Thursday, March 29, 2012

FML

Okay, so thanks to friend and fellow blogger at roaminginthenight.blogspot.ca I'm totally into FMListings. If you're so over Toronto real estate prices, this blog is amazing. I mean, I saw crap post-war bungalows for sale in the neighbourhood of $600,000 and thought to myself, the hell? In my hometown, such a hole would be $120,000, pretty much for the land value if it's spacious enough.

Here though? Practically nothing is worth everything. Jesus Murphy. And this blogger is calling everyone on it. Preach it, sister.

And that brings me to an unexpected grievance. I knew off the bat this blog was written by a woman. It was smart and witty, which is not exclusively the feminine domain, but there was a somethin'-somethin' about it that made me certain the author was female. Her blog reminded me of other funny and clever blogs out there written by women. There was that chick flavour to it. And I was right.
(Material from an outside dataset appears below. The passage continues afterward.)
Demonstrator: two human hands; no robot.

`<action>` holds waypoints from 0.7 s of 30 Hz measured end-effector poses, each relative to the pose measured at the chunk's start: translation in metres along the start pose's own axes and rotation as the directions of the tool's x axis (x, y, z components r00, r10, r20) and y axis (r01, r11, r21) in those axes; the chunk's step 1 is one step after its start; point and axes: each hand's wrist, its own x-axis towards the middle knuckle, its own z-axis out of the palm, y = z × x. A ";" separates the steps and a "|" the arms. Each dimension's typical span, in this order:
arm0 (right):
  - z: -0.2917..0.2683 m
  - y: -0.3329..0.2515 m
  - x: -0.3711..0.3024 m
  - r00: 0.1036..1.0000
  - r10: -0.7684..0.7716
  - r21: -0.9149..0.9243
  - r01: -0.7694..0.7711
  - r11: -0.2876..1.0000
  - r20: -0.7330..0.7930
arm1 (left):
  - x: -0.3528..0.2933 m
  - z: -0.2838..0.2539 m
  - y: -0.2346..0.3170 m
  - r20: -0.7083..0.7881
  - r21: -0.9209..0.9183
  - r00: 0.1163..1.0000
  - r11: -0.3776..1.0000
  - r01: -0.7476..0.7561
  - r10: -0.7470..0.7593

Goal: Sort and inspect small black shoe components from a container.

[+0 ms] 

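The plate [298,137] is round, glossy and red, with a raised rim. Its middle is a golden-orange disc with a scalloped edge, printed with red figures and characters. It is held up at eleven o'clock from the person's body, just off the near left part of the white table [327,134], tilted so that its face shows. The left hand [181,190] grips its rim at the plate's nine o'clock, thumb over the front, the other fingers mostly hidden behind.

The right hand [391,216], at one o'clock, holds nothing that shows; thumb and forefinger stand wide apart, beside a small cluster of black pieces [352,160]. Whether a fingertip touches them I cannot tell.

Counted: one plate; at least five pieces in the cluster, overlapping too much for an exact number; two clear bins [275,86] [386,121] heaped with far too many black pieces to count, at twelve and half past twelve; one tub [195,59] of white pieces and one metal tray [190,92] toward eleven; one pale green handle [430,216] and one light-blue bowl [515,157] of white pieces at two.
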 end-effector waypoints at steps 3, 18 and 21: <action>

But then I read this: A Toronto homebuyer takes his frustrations to the blogosphere. Call me overly sensitive, but the male default people have is something that bothers me. It's similar to the White Assumption that is also prevalent in our society. If you don't know the race, it must be white. Unknown sex? Must be male. STFU Conservatives actually dealt with this issue. It irritated her because she never mentioned her sex, but got tired of being called "he".

I've seen this play out on a small handful of well-written non-sex-related anonymous blogs. Writers are assumed male until revealed to be otherwise. Do we assume women don't write well? Aren't interested in real estate or politics or finance? Only write sex or mommy blogs (which have their place, but are not the full scope of what women do in this world)?

This is about a 3/10 on the sexism scale, on par with the common mistake of saying "he" when referring to a doctor or boss of an unknown sex. But it needs to be pointed out. High profile journalists and publications shouldn't be sexist-sloppy. If you don't know the sex of a writer, say, "him or her," "he or she," "s/he," or even the less grammatically correct but colloquial "they".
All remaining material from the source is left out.